┌──
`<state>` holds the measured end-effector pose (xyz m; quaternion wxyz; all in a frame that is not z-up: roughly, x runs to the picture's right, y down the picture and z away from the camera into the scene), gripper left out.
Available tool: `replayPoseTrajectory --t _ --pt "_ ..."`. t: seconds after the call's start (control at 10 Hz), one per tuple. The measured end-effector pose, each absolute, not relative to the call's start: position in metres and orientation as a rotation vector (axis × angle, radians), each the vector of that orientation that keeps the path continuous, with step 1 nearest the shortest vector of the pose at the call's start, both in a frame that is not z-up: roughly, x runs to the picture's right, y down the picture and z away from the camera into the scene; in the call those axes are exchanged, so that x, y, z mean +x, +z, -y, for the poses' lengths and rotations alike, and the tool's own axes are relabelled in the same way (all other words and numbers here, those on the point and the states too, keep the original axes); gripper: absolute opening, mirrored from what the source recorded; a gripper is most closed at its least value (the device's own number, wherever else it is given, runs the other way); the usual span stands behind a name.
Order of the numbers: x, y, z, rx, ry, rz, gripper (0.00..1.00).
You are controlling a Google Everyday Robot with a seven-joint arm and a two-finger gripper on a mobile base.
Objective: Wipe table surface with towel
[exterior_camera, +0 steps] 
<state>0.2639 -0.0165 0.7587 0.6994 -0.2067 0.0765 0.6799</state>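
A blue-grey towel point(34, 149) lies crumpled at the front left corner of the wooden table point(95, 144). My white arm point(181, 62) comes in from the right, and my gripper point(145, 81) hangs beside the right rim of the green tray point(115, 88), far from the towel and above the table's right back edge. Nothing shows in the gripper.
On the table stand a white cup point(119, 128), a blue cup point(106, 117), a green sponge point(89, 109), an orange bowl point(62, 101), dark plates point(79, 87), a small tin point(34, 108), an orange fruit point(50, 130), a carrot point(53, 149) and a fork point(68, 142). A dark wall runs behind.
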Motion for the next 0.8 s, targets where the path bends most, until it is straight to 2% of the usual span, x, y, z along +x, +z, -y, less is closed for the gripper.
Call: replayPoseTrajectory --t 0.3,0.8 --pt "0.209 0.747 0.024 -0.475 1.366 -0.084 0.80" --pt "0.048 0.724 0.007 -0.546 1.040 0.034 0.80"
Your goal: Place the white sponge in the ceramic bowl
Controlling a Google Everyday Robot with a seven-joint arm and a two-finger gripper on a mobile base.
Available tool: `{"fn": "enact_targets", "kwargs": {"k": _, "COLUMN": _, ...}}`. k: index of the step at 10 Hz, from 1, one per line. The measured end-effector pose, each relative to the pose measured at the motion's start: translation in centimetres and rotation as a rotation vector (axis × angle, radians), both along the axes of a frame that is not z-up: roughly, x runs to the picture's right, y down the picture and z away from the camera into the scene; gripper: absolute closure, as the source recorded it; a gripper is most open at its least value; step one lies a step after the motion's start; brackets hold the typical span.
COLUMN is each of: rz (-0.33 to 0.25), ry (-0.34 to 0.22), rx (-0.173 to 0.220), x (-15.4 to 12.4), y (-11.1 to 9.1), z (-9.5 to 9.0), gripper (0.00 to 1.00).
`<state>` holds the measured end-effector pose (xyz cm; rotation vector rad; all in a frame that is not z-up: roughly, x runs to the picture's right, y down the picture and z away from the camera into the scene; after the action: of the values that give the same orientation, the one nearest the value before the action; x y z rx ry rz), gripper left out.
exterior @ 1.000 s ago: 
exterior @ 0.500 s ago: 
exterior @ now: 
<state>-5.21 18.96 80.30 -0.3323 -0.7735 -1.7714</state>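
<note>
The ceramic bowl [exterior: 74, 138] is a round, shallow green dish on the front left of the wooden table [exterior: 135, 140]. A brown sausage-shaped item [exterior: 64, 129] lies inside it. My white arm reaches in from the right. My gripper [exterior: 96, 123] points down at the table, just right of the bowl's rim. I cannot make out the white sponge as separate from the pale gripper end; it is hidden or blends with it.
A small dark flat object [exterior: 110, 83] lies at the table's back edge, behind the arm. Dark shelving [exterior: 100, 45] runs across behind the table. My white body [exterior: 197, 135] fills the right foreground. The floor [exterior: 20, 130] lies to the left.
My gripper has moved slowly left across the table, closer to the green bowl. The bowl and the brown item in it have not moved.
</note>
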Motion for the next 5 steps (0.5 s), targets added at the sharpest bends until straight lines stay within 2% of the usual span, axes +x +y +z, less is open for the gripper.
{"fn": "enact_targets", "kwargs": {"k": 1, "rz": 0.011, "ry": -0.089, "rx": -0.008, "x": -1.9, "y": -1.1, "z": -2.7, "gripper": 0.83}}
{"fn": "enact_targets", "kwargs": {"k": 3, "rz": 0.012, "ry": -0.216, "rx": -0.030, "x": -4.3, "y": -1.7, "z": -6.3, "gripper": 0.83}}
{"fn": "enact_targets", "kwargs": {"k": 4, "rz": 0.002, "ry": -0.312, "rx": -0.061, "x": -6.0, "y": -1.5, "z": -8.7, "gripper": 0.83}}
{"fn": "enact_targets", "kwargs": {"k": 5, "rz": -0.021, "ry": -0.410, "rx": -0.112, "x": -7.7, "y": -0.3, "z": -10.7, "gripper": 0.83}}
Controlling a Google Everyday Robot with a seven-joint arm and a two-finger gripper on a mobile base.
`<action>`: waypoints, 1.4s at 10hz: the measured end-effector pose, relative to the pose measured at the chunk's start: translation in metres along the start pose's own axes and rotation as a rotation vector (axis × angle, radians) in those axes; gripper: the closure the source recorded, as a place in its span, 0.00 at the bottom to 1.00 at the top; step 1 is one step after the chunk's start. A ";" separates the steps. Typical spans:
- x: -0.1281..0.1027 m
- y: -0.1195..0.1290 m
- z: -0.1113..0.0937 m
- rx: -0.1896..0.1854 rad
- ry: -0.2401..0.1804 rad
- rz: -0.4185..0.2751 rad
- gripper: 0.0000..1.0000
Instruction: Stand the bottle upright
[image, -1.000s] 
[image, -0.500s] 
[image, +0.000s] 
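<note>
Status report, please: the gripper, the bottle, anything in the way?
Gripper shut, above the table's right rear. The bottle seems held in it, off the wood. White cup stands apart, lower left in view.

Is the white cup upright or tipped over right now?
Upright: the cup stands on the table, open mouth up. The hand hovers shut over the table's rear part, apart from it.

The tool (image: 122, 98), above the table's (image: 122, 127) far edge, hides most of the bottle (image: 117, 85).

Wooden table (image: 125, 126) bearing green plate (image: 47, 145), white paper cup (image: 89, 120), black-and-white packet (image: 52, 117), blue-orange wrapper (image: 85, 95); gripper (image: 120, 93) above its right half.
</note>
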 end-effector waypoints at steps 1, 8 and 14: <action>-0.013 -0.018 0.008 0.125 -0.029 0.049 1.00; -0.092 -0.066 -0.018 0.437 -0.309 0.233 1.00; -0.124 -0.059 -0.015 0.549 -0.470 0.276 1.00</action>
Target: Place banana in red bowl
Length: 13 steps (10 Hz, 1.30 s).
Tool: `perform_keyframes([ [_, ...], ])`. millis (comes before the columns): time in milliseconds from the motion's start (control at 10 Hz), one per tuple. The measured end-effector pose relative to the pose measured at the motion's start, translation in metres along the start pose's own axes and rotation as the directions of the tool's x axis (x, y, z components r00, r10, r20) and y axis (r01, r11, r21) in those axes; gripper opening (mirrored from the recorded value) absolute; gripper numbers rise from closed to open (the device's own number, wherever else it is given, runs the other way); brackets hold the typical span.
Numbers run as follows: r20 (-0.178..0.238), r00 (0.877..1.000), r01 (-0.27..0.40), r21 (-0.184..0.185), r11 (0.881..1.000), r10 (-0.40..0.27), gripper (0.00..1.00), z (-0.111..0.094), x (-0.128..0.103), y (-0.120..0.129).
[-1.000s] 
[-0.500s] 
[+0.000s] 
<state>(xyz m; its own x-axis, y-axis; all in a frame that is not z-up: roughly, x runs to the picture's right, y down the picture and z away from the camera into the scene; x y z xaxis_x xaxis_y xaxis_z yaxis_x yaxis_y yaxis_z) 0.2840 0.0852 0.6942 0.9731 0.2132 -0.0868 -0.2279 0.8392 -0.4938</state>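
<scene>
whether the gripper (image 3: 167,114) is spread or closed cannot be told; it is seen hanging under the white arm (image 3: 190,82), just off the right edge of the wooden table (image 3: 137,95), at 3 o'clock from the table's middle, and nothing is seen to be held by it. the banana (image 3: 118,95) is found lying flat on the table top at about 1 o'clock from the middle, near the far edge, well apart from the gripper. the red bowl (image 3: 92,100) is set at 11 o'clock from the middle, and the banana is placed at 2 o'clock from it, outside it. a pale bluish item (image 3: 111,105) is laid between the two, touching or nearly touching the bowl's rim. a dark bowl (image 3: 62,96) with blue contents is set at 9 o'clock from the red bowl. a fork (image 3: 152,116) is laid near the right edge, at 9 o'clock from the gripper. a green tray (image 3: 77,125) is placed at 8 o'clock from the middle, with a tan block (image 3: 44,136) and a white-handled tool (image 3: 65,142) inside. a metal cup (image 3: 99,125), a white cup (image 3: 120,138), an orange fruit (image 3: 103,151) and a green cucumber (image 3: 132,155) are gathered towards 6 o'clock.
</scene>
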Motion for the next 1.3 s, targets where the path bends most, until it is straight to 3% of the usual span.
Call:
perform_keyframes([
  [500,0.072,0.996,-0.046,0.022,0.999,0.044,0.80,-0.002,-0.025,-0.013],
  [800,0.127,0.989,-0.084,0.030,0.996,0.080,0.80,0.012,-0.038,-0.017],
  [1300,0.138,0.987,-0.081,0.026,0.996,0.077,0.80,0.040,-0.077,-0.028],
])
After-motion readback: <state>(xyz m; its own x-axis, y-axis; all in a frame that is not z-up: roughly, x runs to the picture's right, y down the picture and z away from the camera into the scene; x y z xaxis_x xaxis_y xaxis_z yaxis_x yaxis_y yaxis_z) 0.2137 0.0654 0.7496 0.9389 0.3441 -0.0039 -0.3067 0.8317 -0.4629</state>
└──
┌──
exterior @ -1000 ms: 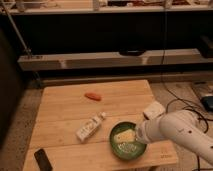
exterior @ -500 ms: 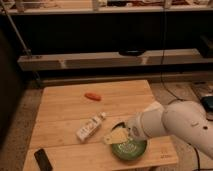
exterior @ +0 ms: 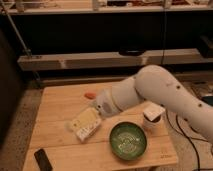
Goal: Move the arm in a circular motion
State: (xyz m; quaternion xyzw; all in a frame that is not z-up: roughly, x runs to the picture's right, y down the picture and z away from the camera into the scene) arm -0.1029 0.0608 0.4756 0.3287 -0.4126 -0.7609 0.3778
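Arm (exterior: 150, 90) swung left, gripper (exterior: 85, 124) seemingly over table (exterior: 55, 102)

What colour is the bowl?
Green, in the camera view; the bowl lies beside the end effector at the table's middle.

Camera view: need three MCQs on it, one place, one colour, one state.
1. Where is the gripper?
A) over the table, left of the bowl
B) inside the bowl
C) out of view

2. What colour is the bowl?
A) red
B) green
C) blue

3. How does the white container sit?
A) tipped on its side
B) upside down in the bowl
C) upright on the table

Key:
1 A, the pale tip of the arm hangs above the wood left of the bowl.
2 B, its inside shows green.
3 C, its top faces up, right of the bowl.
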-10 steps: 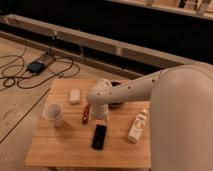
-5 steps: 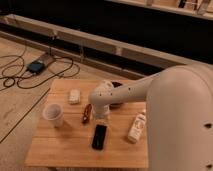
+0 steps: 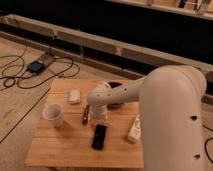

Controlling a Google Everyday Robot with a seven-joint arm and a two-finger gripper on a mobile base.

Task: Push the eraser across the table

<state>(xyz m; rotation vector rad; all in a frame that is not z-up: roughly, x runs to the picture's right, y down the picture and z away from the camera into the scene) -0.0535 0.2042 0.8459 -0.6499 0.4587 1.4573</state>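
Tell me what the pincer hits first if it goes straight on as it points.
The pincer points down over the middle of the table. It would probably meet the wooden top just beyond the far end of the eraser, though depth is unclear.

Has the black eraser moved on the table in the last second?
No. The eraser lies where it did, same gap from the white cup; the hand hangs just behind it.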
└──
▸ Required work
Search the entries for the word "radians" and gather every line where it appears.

▸ Expected answer
Available tool: `replayPoseTrajectory --t _ --pt "_ ..."`. t: seconds after the call's start (control at 10 Hz), one per tuple. The measured end-effector pose, each absolute, not relative to the call's start: position in metres and orientation as a rotation vector (axis × angle, radians), each the vector of that orientation that keeps the path continuous, with step 1 nearest the shortest vector of the pose at the call's start, both in a frame that is not z-up: roughly, x runs to the picture's right, y down the picture and z away from the camera into the scene; in the call those axes are exchanged, so that x, y, z mean +x, +z, -y, for the poses' lengths and rotations alike, and the tool's own axes are relabelled in the same way (all other words and numbers here, those on the point and the states too, keep the original axes); gripper: absolute opening, mirrored from what the source recorded; a gripper is most closed at its least value (the device's own number, wherever else it is given, runs the other way); the usual span stands behind a name.
Available tool: `{"fn": "enact_targets", "kwargs": {"k": _, "COLUMN": _, ...}}`. k: index of the step at 10 Hz, from 1, one per line. The measured end-effector pose, each relative to the pose measured at the motion's start: translation in centimetres and rotation as a rotation vector (axis × angle, radians), both along the axes of a frame that is not z-up: roughly, x runs to the picture's right, y down the picture and z away from the camera into the scene; gripper: absolute closure, as the source recorded it; a gripper is most open at its least value; step one lies a step after the motion's start; brackets hold the typical span.
`<action>`: waypoints, 1.4s at 10hz: the measured end-effector pose, relative to the pose measured at the chunk's start: translation in metres along the start pose's own axes and rotation as a rotation vector (axis × angle, radians) in those axes; gripper: the closure the source recorded, as a place in its span, 0.00 at the bottom to 1.00 at the top; step 1 is one step after the chunk's start. A ";" separates the steps. Typical spans:

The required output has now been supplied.